• _Work request_:
Every line from the first one in the listing down to the line with "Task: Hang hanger" should be restated word for word.

• _Data extract_:
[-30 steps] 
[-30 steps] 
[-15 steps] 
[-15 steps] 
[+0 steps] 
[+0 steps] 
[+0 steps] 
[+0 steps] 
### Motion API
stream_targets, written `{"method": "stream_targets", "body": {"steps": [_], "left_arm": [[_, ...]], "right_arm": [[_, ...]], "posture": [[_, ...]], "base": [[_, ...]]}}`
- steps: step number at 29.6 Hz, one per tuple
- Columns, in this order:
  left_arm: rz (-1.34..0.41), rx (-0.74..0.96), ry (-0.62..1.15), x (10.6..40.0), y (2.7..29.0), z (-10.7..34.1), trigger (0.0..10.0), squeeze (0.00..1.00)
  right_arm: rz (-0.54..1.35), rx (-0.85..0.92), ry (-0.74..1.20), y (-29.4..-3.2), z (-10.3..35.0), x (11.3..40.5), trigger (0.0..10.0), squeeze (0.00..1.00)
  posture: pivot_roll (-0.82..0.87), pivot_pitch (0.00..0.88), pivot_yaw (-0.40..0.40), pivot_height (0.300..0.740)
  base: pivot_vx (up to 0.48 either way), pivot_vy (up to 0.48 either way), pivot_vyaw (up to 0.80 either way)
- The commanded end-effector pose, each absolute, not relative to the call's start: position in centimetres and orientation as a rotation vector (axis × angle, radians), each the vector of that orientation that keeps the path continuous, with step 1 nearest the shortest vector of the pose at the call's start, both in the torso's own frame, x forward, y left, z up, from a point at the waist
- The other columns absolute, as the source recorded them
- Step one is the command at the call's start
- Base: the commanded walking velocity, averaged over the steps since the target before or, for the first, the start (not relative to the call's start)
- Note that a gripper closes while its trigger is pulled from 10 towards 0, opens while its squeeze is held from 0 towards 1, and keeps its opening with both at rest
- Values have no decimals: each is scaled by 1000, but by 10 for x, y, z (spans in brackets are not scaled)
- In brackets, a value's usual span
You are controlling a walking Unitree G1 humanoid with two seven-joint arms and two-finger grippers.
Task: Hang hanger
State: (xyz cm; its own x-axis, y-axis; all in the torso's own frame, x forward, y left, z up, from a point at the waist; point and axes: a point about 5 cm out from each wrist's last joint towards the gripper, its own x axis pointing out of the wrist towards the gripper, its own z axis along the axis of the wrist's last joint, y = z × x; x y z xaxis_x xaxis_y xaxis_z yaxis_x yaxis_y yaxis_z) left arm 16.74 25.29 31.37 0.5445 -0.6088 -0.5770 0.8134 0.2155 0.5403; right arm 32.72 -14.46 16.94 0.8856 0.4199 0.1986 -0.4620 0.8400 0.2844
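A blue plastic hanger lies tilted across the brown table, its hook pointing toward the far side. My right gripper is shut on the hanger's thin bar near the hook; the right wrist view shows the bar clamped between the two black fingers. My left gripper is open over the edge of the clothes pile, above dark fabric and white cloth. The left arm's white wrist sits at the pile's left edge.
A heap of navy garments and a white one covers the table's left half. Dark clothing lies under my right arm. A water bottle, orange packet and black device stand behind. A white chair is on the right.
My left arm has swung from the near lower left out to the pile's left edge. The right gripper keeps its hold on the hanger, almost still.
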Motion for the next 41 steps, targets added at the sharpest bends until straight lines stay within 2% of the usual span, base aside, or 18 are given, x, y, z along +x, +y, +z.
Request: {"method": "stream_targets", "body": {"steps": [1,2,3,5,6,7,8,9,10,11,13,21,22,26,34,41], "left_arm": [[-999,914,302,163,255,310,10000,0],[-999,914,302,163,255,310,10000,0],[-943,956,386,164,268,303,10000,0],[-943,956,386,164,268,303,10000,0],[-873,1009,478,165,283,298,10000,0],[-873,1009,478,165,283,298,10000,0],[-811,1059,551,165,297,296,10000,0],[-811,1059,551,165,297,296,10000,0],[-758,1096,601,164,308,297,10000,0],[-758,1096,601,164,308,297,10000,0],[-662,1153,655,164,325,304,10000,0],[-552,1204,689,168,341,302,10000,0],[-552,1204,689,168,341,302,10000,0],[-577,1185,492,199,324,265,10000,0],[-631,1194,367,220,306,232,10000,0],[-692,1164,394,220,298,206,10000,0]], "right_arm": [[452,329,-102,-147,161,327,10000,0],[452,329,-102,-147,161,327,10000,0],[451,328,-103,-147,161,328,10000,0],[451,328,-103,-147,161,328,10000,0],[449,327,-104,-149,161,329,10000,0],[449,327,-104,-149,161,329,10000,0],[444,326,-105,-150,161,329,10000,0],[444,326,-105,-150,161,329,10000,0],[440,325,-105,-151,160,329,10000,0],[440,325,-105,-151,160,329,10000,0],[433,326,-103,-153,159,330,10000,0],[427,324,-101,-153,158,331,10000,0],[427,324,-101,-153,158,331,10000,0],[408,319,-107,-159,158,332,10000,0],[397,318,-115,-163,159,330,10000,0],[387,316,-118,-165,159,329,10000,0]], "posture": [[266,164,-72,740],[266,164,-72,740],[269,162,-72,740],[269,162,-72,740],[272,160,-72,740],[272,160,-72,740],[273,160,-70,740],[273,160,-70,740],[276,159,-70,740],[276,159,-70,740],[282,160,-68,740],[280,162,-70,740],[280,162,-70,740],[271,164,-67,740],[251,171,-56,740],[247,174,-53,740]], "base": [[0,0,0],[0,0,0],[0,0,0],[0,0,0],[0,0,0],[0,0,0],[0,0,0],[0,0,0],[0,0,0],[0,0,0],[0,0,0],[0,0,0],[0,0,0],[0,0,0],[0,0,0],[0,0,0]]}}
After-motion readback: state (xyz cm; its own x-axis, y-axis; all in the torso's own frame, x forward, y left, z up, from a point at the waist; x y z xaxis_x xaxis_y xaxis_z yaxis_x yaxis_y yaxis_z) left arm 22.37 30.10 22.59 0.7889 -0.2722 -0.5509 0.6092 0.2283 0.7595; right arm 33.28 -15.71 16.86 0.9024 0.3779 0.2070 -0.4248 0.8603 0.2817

• _Task answer_:
[-30 steps] 
[-30 steps] 
[-15 steps] 
[-15 steps] 
[+0 steps] 
[+0 steps] 
[+0 steps] 
[+0 steps] 
### Motion API
stream_targets, written `{"method": "stream_targets", "body": {"steps": [_], "left_arm": [[_, ...]], "right_arm": [[_, ...]], "posture": [[_, ...]], "base": [[_, ...]]}}`
- steps: step number at 29.6 Hz, one per tuple
- Columns, in this order:
  left_arm: rz (-1.34..0.41), rx (-0.74..0.96), ry (-0.62..1.15), x (10.6..40.0), y (2.7..29.0), z (-10.7..34.1), trigger (0.0..10.0), squeeze (0.00..1.00)
  right_arm: rz (-0.54..1.35), rx (-0.85..0.92), ry (-0.74..1.20), y (-29.4..-3.2), z (-10.3..35.0), x (11.3..40.5), trigger (0.0..10.0), squeeze (0.00..1.00)
  posture: pivot_roll (-0.82..0.87), pivot_pitch (0.00..0.88), pivot_yaw (-0.40..0.40), pivot_height (0.300..0.740)
  base: pivot_vx (up to 0.48 either way), pivot_vy (up to 0.48 either way), pivot_vyaw (up to 0.80 either way)
- The commanded end-effector pose, each absolute, not relative to the call's start: position in centimetres and orientation as a rotation vector (axis × angle, radians), each the vector of that orientation that keeps the path continuous, with step 1 nearest the shortest vector of the pose at the call's start, both in the torso's own frame, x forward, y left, z up, from a point at the waist
- The other columns absolute, as the source recorded them
- Step one is the command at the call's start
- Base: the commanded walking velocity, averaged over the steps since the target before or, for the first, the start (not relative to the call's start)
- Note that a gripper closes while its trigger is pulled from 10 towards 0, opens while its squeeze is held from 0 towards 1, and keeps its opening with both at rest
- Values have no decimals: each is scaled by 1000, but by 10 for x, y, z (spans in brackets are not scaled)
- In brackets, a value's usual span
You are controlling a walking Unitree G1 humanoid with two seven-joint arms and two-finger grippers.
Task: Hang hanger

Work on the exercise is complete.